Does anyone know how I can do this? Any help would be really appreciated!

bretfeig · January 7, 2019, 12:33am

Use the Element Attribute selector
attribute name = alt

HighMountain · January 7, 2019, 4:22pm

Thanks for your reply! That actually works pretty easy

However, I don't want to scrape the data as an individual element. I want to scrape it as a column in a table, since the data belongs to other elements in the table.
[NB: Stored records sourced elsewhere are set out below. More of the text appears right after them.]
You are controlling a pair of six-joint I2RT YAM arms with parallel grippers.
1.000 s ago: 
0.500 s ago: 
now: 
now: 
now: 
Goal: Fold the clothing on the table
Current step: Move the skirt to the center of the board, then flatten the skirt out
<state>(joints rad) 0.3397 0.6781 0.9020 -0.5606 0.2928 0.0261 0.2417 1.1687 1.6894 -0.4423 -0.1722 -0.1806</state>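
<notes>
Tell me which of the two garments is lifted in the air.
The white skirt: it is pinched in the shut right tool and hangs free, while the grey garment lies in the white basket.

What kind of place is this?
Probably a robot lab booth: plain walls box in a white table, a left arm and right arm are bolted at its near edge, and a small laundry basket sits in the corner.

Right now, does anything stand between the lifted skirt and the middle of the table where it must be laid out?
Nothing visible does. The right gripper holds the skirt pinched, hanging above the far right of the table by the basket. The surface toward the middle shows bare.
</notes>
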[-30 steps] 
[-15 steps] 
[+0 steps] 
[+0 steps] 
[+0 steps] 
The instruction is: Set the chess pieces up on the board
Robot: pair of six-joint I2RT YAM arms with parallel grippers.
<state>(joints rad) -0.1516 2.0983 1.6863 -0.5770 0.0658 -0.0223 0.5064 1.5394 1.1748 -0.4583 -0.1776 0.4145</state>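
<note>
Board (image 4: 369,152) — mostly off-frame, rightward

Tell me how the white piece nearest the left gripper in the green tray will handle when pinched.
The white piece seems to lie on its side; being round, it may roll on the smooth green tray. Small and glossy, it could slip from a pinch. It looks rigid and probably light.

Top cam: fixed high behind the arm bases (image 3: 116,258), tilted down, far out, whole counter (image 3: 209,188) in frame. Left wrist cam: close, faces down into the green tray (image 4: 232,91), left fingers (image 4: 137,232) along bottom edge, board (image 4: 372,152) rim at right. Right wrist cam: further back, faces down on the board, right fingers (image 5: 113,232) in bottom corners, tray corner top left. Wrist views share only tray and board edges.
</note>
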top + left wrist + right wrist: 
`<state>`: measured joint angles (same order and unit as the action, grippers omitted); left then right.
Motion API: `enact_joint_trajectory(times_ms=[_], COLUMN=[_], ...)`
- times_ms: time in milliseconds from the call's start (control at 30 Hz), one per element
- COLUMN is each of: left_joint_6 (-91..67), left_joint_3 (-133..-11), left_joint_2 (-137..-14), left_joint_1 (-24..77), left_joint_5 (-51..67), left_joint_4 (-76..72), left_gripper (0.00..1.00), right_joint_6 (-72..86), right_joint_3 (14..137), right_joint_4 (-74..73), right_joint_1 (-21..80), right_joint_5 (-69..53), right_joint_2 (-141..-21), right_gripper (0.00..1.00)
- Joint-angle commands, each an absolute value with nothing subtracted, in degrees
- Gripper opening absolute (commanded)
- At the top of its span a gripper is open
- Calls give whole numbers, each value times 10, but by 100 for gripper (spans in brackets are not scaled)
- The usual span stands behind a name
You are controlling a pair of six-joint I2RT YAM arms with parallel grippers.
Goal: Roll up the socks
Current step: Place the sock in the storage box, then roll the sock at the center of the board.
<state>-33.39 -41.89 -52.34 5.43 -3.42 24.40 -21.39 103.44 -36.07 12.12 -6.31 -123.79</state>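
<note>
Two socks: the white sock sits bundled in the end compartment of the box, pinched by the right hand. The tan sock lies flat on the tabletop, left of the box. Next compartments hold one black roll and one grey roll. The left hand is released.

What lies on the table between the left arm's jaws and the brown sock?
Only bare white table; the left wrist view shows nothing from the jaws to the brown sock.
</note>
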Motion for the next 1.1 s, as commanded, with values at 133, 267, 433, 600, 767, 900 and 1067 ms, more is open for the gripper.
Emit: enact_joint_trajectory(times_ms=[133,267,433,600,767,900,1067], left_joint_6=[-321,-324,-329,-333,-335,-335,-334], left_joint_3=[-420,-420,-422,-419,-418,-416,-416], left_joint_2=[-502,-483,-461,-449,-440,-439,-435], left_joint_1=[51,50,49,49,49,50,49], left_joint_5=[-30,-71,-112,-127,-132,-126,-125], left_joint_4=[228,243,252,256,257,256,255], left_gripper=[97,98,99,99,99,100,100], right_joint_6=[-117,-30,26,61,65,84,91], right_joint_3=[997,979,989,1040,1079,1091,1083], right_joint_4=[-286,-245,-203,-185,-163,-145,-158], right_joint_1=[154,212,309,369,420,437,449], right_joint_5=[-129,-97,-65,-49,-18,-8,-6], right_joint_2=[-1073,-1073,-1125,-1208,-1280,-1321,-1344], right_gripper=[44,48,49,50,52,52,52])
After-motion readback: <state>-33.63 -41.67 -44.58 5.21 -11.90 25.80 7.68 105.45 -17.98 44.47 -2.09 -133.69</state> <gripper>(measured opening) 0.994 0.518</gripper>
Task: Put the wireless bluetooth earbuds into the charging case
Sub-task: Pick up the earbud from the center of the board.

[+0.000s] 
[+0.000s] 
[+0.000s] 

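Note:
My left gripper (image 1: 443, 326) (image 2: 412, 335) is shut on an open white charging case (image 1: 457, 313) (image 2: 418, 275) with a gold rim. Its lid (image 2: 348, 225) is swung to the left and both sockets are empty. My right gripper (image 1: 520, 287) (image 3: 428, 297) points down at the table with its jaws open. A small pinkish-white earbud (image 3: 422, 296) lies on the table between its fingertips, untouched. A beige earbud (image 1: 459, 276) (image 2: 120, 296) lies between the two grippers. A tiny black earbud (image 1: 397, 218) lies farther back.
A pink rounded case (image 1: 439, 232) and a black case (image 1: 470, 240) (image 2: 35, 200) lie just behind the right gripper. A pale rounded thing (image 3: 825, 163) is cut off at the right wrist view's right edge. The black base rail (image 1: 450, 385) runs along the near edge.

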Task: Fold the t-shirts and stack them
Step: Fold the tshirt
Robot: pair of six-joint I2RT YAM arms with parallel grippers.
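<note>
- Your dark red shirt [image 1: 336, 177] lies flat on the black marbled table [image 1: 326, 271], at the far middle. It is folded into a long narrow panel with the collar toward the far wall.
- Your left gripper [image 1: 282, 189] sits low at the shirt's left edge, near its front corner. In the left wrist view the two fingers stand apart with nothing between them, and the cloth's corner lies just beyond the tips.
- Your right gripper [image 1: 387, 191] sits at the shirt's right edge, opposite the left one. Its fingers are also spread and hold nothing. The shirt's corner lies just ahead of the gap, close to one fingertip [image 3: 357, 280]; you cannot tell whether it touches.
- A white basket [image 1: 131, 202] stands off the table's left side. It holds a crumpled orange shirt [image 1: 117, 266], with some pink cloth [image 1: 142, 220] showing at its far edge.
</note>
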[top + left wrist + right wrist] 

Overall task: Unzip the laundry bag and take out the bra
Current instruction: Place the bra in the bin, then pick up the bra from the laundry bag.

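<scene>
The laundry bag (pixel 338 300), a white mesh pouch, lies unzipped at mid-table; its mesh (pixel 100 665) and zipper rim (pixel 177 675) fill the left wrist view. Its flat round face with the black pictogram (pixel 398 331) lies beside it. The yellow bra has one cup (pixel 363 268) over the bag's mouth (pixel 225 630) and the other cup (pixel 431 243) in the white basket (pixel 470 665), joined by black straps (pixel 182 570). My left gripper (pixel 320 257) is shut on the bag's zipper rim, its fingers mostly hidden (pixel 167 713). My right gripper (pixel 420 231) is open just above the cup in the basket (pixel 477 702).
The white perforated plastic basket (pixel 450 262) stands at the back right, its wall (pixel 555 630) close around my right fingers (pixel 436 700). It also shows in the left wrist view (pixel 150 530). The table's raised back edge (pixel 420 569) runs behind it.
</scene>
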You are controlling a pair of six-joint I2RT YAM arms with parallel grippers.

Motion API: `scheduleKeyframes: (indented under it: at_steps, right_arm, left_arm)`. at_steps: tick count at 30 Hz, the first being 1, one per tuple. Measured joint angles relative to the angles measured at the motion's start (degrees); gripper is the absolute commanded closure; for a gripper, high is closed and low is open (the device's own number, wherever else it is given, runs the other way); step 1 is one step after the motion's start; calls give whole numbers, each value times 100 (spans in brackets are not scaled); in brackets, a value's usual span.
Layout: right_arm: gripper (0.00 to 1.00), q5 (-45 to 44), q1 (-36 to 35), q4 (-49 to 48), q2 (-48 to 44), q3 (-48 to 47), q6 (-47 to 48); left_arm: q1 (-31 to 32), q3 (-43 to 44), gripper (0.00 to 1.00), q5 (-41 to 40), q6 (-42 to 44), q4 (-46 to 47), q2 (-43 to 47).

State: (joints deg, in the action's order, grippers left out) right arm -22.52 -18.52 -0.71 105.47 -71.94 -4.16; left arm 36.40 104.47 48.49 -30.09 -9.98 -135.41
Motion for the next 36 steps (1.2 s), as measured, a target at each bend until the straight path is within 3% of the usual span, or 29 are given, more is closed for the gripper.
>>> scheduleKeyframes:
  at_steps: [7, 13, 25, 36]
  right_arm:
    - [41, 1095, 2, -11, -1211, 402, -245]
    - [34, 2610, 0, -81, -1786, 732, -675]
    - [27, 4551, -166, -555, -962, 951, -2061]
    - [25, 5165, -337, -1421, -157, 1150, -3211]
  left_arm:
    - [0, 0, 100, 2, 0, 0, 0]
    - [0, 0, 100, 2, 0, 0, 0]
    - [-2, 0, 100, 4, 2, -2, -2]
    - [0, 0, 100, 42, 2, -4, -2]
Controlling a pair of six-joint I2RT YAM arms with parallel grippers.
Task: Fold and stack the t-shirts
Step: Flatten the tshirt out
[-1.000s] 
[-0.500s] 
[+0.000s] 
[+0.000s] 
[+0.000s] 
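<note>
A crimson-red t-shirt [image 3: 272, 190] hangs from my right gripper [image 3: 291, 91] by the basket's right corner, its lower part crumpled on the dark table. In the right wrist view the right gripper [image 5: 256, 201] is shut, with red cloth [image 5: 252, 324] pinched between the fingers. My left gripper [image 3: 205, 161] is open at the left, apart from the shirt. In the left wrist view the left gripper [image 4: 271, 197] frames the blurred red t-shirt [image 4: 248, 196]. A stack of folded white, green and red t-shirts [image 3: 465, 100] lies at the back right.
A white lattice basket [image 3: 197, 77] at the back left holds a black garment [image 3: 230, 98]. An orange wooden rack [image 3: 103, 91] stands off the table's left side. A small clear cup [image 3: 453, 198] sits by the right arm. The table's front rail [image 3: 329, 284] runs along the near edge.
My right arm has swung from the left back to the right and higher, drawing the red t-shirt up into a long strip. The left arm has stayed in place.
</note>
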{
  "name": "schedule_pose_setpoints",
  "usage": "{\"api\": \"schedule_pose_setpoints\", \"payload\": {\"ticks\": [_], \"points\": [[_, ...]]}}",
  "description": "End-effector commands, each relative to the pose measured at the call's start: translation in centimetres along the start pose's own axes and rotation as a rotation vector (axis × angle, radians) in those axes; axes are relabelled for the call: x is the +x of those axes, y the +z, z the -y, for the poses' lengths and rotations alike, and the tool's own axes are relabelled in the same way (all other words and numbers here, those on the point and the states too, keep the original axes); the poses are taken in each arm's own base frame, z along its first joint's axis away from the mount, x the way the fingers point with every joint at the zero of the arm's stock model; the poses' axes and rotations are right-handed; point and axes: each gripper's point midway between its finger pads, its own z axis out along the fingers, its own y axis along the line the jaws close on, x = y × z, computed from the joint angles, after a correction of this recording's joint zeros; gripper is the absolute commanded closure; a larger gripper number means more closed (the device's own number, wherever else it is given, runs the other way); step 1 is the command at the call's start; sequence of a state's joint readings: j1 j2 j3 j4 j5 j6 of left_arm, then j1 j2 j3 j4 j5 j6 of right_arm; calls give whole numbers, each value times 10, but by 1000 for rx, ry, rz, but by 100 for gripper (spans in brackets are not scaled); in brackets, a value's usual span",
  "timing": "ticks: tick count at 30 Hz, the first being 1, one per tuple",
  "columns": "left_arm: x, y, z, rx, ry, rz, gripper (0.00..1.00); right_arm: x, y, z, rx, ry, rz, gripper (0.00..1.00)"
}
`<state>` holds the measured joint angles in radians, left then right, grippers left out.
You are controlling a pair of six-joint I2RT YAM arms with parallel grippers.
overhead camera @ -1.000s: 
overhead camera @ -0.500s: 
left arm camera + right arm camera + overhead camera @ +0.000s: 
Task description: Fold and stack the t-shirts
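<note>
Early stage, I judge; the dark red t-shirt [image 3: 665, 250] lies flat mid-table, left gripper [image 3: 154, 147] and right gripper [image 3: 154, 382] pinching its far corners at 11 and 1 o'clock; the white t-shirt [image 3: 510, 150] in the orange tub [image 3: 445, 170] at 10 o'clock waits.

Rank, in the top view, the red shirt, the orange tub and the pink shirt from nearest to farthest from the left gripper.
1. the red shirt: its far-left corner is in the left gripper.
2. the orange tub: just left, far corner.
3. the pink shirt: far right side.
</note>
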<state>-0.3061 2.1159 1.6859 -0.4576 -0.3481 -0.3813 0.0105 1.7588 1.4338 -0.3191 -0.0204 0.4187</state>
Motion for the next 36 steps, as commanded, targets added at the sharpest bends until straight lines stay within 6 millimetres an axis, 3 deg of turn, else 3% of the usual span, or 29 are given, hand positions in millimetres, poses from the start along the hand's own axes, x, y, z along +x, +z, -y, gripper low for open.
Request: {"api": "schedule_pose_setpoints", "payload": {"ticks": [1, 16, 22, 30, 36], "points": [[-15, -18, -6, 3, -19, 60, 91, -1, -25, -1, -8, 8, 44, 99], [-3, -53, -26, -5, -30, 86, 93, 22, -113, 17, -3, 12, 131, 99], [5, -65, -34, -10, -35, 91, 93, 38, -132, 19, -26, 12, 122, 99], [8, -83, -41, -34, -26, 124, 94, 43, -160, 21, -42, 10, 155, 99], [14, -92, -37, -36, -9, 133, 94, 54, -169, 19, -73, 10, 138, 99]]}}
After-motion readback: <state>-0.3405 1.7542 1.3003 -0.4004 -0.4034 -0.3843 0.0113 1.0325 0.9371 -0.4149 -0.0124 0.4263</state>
Is there a way to get this done?

Even scrapping the original table and the element attribute separately (and after that, merging it together in excel) seems not to work, because webscraper changes the order of the elements in the table.

I hope you can help me out!

bretfeig · January 8, 2019, 12:50am

something like this?

{"_id":"tramsfer-markt","startUrl":["https://www.transfermarkt.com/statistik/letztevertragsverlaengerungen"],"selectors":[{"id":"Table-pagin","type":"SelectorElementClick","parentSelectors":["_root"],"selector":"table.items > tbody > tr","multiple":true,"delay":0,"clickElementSelector":"li.naechste-seite a","clickType":"clickMore","discardInitialElements":false,"clickElementUniquenessType":"uniqueText"},{"id":"Name","type":"SelectorText","parentSelectors":["Table-pagin"],"selector":"td:nth-of-type(1) td.hauptlink","multiple":false,"regex":"","delay":0},{"id":"Position","type":"SelectorText","parentSelectors":["Table-pagin"],"selector":"td:nth-of-type(1) tr:nth-of-type(2) td","multiple":false,"regex":"","delay":0},{"id":"age","type":"SelectorText","parentSelectors":["Table-pagin"],"selector":"td.zentriert:nth-of-type(2)","multiple":false,"regex":"","delay":0},{"id":"Nationality","type":"SelectorElementAttribute","parentSelectors":["Table-pagin"],"selector":"td.zentriert img.flaggenrahmen","multiple":false,"extractAttribute":"alt","delay":0},{"id":"club","type":"SelectorText","parentSelectors":["Table-pagin"],"selector":"td:nth-of-type(4)","multiple":false,"regex":"","delay":0},{"id":"new contract until","type":"SelectorText","parentSelectors":["Table-pagin"],"selector":"td.zentriert.hauptlink","multiple":false,"regex":"","delay":0}]}

HighMountain · January 8, 2019, 2:21pm

Yes, that is indeed exactly what I meant!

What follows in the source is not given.